Go Advent Day 24.5 - Thank you




Thank you

So far this year’s Go Advent has generated over 60k unique page views and exists as a permanent resource for the future. In this penultimate post we’d like to recap the contributions by our fantastic authors.

  • Day 1 kicked off Go Advent in great style with the announcement of the Go 1.2 release by Andrew Gerrand.
  • Day 2 arrived shortly after bringing news that once again the Go team had pulled another rabbit from their performance hat.
  • On day 3 Kelsey Hightower explained how to handle application configuration, 12 factor app style, in your Go applications.
  • In their post on day 4, Matthew Holt and Michael Whatcott introduced GoConvey, their testing framework for Go.
  • For his post on day 5 Jiahua Chen introduced beego which has recently announced its 1.0 release.
  • On day 6 Andrew Bonventre spilt the beans on how Poptip use etcd to manage service discovery and configuration.

  • Finishing out the week, James Stewart explained on day 7 how he used Go to replace the front end router for the entire gov.uk domain.

  • Heading into the second week, Elliott Stoneham explained on day 8 how he used haxe, the Go SSA package and a sonic screwdriver to translate Go code into JavaScript.

  • On day 9 it was William Kennedy’s turn to explain how he launched Outcast, an iOS application, using a back end powered entirely by Go.

  • Day 10 bought us an expose on using Go on the other side of the Devops equation from Joseph Holsten.

  • The recidivist, Jeremy Saenz brought a little Christmas cheer with a Martini web application for recording wish lists for day 11.

  • Not content with the day 1 spot, Andrew Gerrand was back on day 12 to lift the lid on one of Go’s greatest mysteries: how does the Go Playground work?

  • For day 13 Richard Crowley, author of the popular GoAgain zero downtime restart package, told us all about his other labor of love, Tiger Tonic.
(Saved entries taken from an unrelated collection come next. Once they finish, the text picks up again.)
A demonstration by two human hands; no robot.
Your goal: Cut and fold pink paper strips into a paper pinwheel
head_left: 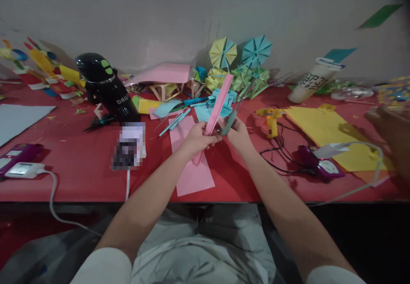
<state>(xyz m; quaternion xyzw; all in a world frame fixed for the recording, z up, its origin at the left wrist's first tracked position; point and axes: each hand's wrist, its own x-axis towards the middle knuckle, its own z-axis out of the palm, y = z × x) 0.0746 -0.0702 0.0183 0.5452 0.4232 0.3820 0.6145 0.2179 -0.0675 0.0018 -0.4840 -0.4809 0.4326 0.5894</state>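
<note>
My left hand [198,139] is closed around a long folded strip of pink paper [219,101], which tilts up and to the right. Right beside it, my right hand [237,133] grips a pair of scissors [229,124] by the grey-green handles, blades pointing up and away. The blades look apart from the strip. Under my hands a flat sheet of pink paper [192,180] lies on the red table. Just beyond are folded light-blue paper pieces [224,100] and rolled blue strips [175,121].
A black bottle [110,89] and a phone [128,146] stand at left. Folded paper umbrellas [256,53] lean on the wall. A yellow glue gun [271,121], its cable, yellow sheets [323,126], a purple power strip [320,164] and a cup [314,81] are at right. Another person's hand [389,126] shows at the right edge.
</note>
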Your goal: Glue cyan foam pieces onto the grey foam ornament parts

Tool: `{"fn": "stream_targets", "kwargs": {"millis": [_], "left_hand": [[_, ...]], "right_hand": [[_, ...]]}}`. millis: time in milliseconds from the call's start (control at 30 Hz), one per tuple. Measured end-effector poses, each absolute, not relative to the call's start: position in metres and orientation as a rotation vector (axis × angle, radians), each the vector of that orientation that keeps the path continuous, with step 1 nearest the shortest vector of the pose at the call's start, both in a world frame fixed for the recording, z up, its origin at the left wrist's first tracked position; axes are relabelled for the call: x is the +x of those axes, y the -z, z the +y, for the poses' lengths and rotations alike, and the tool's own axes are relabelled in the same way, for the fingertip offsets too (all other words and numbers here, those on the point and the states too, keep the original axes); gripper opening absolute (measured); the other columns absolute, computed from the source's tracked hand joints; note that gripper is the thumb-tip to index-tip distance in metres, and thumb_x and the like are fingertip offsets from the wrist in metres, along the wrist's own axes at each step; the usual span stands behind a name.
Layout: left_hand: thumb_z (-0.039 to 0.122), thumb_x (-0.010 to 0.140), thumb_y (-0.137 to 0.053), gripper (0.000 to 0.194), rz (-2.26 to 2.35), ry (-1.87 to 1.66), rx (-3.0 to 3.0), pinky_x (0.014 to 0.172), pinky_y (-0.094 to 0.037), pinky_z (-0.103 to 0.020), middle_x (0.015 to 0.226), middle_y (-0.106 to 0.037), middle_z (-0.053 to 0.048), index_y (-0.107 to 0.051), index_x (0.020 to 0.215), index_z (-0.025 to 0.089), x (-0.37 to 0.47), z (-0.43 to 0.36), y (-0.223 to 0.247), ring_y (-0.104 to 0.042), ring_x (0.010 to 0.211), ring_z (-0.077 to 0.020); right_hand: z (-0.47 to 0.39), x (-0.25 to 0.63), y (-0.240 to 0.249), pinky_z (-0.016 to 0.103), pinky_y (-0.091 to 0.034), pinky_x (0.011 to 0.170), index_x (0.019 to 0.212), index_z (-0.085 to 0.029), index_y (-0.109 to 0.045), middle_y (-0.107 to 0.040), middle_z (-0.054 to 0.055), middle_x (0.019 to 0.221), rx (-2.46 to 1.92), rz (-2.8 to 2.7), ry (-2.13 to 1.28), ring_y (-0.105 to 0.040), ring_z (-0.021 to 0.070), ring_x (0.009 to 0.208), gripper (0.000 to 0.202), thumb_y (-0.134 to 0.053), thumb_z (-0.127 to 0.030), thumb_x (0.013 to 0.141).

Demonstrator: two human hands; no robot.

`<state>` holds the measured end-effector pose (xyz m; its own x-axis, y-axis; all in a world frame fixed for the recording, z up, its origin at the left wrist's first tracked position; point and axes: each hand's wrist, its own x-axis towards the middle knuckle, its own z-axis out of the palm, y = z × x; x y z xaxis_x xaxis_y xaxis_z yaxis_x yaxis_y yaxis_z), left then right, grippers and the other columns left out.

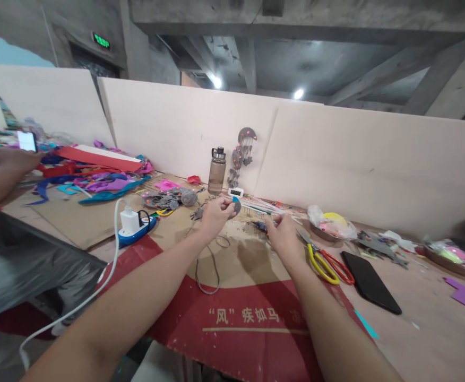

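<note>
Small grey-and-blue piece, pinched in left hand; dark cluster to its right, nearer right hand, fingers bent, grip impossible to tell

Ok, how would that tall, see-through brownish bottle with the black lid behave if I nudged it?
The bottle might tip if pushed near its black lid, standing taller than wide. Looking smooth and stiff-walled, it probably won't squash. Round-sided, it could roll once down.
</note>
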<state>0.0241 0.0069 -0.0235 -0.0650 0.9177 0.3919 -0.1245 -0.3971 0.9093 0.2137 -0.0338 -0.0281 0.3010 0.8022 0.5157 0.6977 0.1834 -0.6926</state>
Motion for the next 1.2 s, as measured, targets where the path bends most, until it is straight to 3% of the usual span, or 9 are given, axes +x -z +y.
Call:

  • On day 14 Craig Wickesser explained how gobrew can help you easily switch between multiple versions of Go.

  • Day 15 bought details of how Shane M. Hansen spills the beans on how steals.com used Go for their new retail shopping site, shop.steals.com.

  • For his post on day 16, Micah Nordland brought us the story of how he wrote a pure Go blogging platform, Coconut.

  • Arturo Vergara chose day 17 to unveil Pond, his solution for syncing RSS and Atom subscription data.

  • On day 18 Tony Wilson instructed us all to Go Outside. This is always good advice, and in this case in particular, extremely useful if you need to call functions in shared objects (or DLLs) from Go.

  • In his post for day 19 Yasuhiro MATSUMOTO, author of the beloved go-sqlite3, discussed cross platform Go projects and the benefits of Go for UI development.

  • Day 20 gave Song Gao an opportunity to explain how he used Go to emulate ad hoc mobile networks.

  • For day 21 Damian Gryski wrote about some options for two-factor authentication.

  • In his post on day 22 Matt Reiferson described NSQ and in doing so set a new bar for Go Advent posts by using an animated GIF.

  • On day 23 Mitchell Hashimoto wrote a great piece on cross compiling Go programs for distribution.

  • As a bonus, Onsi Fakhouri bought us post on the how and why Pivotal Labs wrote Ginkgo, their BDD testing framework.

  • Last, but not least, for day 24 Caleb Spare wrote a great post on channel buffering.

Thank you to all of you for contributing your articles, time, and experiences using Go in the real world.

One more post to go

Like all great performances we’ve arranged an encore, and just like the encore you’ll have to wait.

Tomorrow, amongst the wrapping paper and gifts, we’ll be announcing the names of the GopherCon 2014 presenters.